The Llewyn Davis syndrome

Look closely, and you will see how often things fail. Take, for example, the failing of tree boughs under snow. Or, perhaps in our tango with academia last semester we realized that sometimes he is not a very kind dancer. Recently, I was reminded that failure (in all its permutations) often unifies members of a community as much as success does. That many Princeton students represent the quintessence of any particular field is not surprising. The diffusion of success among Princetonians, however, sometimes distances me from a reality in which people often find themselves stumbling and struggling everyday.

On Feb. 6, after a screening of Inside Llewyn Davis, creative writing professor Paul Muldoon joined filmmaker Ethan Coen ’79 to discuss the film in the context of his career. Eventually, Muldoon invited the audience to ask Coen questions. One student, a philosophy major, professed her uncertainty about a post-university career. She asked Coen (once a philosophy major himself) how he managed to establish a successful artistic career from the humble foundation of his humanistic studies. Coen confessed that his major factored minimally into his work as a director. In fact, he acquired many of his movie industry contacts through his brother, Joel, who studied film at NYU. Whether intentionally or not, Coen echoed some of the major themes of Malcolm Gladwell’s Outliers, namely that exceptional success is guaranteed for few, and there are some people to whom it comes more willingly. In the spirit of those outliers, Coen attributed most of his fortune to luck (his fans may argue that talent has more to do with it than he might admit).

Following the dialogue, a woman who I had spoken with briefly before the screening joined me in line to take a picture with Coen. The woman, a young University employee, told me that she had once contemplated film school, but her hesitation prevented the fulfillment of this path. She said that Inside Llewyn Davis was especially poignant for her, since it told the story of a musician “who was good, but wasn’t great.” Or, at least, he hadn’t met the right person. The one producer he thought could launch his career had told him instead to regroup with his former bandmate (for those who have seen the film, you will understand the terrible irony of that moment; reforming the duo was no longer an option for Llewyn).

That was it, I thought. That was why the film seemed to me a comic tragedy. Chances are that most people could find something of Llewyn’s story in their own lives. At some critical moment which requires us to somehow exceed ourselves, we may learn that our abilities are only admirable, as opposed to outstanding. It seemed sadder to be “the person who almost made it” than to be “the one who never learned how good (or bad) they really were.” Maybe the Princeton employee would’ve discovered that film was not her calling; conversely, perhaps she would have had a natural affinity for the craft. The ambivalence of missed opportunity creates a cushion of uncertainty where one can imagine either of the two alternatives playing out. But unfortunately for Llewyn, his career stalled on the cusp of Bob Dylan’s musical revolution. Considered more broadly, I wonder how resonant Llewyn’s tale would be for Princeton students.

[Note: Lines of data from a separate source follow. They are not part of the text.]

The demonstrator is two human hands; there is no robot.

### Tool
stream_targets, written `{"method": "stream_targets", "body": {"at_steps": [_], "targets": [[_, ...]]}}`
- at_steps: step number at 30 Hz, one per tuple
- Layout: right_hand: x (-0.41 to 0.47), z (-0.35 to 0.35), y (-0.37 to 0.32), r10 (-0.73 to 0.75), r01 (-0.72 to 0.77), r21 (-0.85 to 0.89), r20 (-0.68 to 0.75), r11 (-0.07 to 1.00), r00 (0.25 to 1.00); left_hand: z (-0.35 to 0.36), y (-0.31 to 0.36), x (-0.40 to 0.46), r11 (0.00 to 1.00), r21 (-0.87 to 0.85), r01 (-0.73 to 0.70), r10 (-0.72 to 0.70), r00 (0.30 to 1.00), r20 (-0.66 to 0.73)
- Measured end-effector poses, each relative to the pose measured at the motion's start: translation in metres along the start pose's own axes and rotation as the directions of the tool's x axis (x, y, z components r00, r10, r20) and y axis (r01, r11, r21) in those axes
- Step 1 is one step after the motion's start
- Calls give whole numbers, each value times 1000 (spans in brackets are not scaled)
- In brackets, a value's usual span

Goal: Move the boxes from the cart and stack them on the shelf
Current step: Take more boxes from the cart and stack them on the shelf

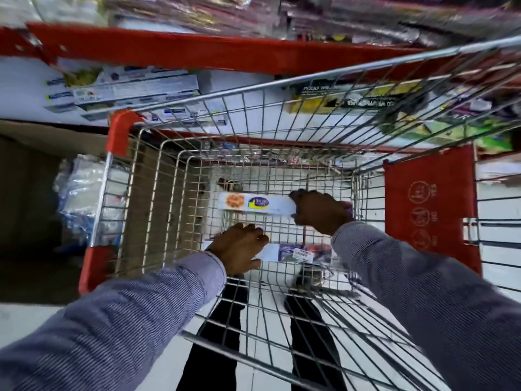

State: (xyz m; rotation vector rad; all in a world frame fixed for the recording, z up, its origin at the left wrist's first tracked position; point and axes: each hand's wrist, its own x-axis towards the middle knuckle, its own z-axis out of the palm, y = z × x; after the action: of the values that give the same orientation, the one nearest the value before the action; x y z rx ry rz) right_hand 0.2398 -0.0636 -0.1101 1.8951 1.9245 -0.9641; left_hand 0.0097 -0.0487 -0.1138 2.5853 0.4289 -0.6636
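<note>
We saw a white floor (31,317) under everything, bright and glossy. A brown cardboard carton (33,176) stood at far left, dark inside. Plastic-wrapped packs (81,193) leaned just beside it. Up top, blurred wrapped goods (197,9) sat over a red edge strip (174,49). Lighting looked even, indoor.

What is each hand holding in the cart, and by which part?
Left hand grips the near box by its left end; right hand grips the far box by its right end.
</note>
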Motion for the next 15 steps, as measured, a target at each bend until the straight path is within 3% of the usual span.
{"method": "stream_targets", "body": {"at_steps": [5,7,15], "targets": [[-20,-19,13,-12,17,37,-132,999,991,18,3,25,978,-79,195,-176,964,197],[-28,-32,8,-32,40,43,-161,998,986,17,5,24,965,-121,232,-204,957,206],[-84,-129,-31,-151,150,-32,-366,988,918,-88,18,-35,957,-238,167,-205,968,-144]]}}
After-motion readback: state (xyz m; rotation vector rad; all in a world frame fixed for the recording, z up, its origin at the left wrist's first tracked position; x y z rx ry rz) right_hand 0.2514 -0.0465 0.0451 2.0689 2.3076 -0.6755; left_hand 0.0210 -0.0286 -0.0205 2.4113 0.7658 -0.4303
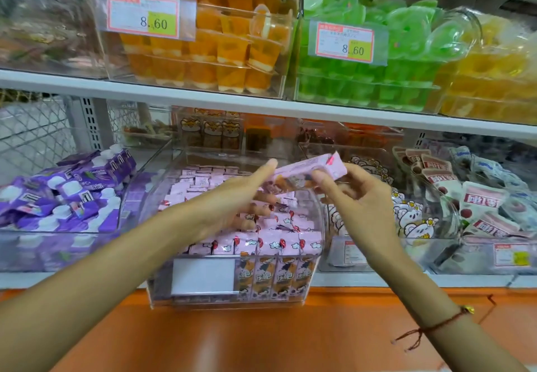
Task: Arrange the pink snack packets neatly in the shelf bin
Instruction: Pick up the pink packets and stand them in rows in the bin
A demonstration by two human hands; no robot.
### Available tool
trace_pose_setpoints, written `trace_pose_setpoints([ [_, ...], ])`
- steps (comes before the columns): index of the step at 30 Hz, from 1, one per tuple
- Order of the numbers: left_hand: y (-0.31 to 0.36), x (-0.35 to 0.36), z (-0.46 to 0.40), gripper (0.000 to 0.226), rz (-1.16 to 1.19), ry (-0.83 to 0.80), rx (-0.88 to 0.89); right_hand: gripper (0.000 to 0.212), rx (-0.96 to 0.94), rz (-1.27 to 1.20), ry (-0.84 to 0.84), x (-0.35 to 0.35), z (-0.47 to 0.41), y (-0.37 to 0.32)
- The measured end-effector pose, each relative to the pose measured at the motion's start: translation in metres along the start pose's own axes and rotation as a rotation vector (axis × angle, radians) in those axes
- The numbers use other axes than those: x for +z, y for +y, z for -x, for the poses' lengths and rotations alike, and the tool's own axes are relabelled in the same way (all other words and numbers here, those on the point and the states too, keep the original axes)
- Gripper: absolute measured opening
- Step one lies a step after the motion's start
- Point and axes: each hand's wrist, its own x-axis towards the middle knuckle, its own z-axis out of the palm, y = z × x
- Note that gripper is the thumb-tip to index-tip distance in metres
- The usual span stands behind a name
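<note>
orange jelly bin tag (143, 14): 8.60 | green jelly bin tag (345, 41): 8.60

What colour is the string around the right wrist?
Dark red, with a small gold bead; the wrist string shows in the head view.

lower shelf (377, 280) | clear bin (315, 226) of pink packets (279, 242) (centre) | purple pouches bin (58, 243) — left | bear packets bin (406, 255) — right
</note>
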Motion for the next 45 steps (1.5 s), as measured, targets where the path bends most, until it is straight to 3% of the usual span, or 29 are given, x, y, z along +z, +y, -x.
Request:
trace_pose_setpoints([
  [4, 0.000, -0.005, -0.001, 0.037, -0.410, 0.109, 0.164, 0.015, 0.191, -0.171, 0.049, -0.006, -0.002, 0.004],
  [7, -0.003, -0.005, -0.003, 0.036, -0.461, 0.170, 0.273, 0.014, 0.219, -0.195, 0.047, -0.006, -0.001, 0.006],
  [12, -0.013, 0.000, -0.012, 0.028, -0.485, 0.258, 0.425, 0.035, 0.182, -0.318, 0.098, -0.004, -0.002, 0.009],
  [15, -0.028, -0.002, -0.018, 0.038, -0.776, 0.281, 0.448, 0.028, 0.088, -0.174, 0.189, -0.004, -0.009, 0.013],
  [19, -0.047, -0.010, -0.025, 0.042, -1.126, 0.088, 0.450, 0.029, -0.096, 0.110, 0.176, -0.002, -0.023, 0.020],
  [23, -0.051, -0.011, -0.029, 0.043, -1.178, 0.070, 0.455, 0.025, -0.216, 0.465, -0.095, 0.004, -0.036, 0.028],
  [27, -0.055, -0.011, -0.029, 0.045, -1.183, 0.109, 0.455, 0.035, -0.339, 0.830, -0.311, -0.002, -0.053, 0.025],
  [30, -0.056, -0.009, -0.030, 0.044, -1.180, 0.152, 0.474, 0.039, -0.318, 0.944, -0.442, -0.002, -0.063, 0.015],
  [36, -0.055, -0.009, -0.029, 0.042, -1.164, 0.157, 0.464, 0.041, -0.384, 1.052, -0.494, 0.015, -0.067, 0.014],
  [41, -0.055, -0.008, -0.028, 0.041, -1.155, 0.177, 0.472, 0.036, -0.260, 1.128, -0.594, 0.021, -0.051, 0.029],
  [45, -0.052, -0.010, -0.027, 0.040, -1.131, 0.169, 0.472, 0.039, -0.347, 1.026, -0.422, 0.011, -0.028, 0.035],
])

I can tell you that I often doubt my own future as an artist. I write this column from home, having recently attended the first production of a play I wrote. After the show, I received some of the kindest words I could ever hope to hear. One friend even told me that, out of the people he has known from our high school, I seem to be the one that others will one day remember. Talk about responsibility. I think this is the most flattering and intimidating remark someone can hear. Especially as a Princeton student, I’ve worked hard to temper that nasty, smooth-talking ego by reminding myself that, in all likelihood, there are students here who have already memorialized their names. These are people you read about in the morning paper. It will take time to understand what that means. How prevalent is the Llewyn Davis syndrome in a place where all students are good, but few will be great?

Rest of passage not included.